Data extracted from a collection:
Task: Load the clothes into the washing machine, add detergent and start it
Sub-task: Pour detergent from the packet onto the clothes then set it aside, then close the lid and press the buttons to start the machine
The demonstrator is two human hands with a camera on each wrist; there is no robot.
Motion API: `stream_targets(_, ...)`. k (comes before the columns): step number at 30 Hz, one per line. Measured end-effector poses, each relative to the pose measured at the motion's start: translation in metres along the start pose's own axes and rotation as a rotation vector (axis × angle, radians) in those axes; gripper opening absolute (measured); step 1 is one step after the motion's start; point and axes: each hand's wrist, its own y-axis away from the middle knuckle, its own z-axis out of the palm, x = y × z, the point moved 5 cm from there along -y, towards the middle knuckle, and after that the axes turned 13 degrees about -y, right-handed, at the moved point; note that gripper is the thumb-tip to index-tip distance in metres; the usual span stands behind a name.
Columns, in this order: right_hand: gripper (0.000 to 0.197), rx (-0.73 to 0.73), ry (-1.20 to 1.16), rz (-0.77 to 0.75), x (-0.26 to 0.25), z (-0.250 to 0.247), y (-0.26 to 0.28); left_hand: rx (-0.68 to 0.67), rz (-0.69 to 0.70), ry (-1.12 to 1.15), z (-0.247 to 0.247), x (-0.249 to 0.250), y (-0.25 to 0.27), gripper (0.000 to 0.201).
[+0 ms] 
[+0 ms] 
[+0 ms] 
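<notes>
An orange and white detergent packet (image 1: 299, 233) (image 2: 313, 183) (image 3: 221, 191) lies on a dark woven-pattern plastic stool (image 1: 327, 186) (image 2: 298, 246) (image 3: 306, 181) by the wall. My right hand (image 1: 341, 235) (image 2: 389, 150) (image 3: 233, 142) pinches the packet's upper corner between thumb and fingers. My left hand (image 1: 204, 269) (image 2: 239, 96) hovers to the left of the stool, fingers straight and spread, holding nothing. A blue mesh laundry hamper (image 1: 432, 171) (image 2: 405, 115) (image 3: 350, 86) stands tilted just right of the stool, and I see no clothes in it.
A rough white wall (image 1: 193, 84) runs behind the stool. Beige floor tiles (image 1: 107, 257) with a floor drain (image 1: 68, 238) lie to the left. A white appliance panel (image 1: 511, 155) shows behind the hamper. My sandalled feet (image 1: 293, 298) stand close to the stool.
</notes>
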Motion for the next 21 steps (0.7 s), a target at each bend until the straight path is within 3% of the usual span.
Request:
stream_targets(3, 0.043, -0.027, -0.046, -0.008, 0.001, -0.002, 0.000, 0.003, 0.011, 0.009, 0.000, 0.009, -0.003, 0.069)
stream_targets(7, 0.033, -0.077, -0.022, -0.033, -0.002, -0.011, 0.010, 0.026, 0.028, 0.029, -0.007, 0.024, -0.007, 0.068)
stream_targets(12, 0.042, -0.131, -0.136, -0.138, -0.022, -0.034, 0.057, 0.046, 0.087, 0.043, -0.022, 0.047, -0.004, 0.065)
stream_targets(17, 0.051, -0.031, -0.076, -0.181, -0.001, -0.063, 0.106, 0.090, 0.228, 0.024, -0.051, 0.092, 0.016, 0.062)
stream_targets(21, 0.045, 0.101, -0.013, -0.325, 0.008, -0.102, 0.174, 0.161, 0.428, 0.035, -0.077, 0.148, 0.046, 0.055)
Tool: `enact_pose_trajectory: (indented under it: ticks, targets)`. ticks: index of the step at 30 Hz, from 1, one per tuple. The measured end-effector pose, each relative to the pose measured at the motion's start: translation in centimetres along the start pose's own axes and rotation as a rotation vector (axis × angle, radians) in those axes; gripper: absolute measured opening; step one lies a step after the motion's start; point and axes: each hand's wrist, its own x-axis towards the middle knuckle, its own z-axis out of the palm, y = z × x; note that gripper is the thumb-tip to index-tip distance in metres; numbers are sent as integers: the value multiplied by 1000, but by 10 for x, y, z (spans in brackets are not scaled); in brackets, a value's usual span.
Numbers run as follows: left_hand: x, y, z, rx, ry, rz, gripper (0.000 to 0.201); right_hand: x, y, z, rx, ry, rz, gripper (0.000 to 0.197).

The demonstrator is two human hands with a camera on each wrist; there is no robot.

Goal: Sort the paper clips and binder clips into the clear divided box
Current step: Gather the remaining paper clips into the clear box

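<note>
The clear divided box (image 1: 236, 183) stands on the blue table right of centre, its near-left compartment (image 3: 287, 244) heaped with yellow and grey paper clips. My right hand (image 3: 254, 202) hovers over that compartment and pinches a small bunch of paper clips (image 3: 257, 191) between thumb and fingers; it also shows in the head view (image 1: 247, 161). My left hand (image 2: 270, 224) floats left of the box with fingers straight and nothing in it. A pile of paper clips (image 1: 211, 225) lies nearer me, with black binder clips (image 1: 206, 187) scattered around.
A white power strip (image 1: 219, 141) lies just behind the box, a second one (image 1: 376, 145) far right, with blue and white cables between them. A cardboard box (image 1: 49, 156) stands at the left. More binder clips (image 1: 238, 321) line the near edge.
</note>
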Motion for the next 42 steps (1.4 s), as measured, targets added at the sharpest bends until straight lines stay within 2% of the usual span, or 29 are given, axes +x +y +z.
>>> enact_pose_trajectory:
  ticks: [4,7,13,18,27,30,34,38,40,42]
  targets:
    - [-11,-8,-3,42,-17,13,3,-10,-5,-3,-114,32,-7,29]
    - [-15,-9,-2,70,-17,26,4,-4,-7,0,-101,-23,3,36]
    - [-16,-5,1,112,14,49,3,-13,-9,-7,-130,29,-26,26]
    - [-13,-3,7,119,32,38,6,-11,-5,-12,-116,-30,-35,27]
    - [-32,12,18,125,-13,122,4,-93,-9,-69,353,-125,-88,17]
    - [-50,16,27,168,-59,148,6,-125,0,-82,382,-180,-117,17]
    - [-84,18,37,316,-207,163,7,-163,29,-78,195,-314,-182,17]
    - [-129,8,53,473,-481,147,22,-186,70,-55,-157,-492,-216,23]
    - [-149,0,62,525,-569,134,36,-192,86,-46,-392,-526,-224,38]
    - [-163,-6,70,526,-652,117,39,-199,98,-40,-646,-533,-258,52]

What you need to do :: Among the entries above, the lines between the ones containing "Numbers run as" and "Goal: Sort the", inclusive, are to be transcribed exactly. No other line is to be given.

Response area ::
Numbers run as follows: left_hand: x, y, z, rx, ry, rz, gripper (0.000 to 0.201); right_hand: x, y, z, rx, ry, rz, gripper (0.000 to 0.197).

The demonstrator is two human hands with a camera on each wrist; there is no robot.

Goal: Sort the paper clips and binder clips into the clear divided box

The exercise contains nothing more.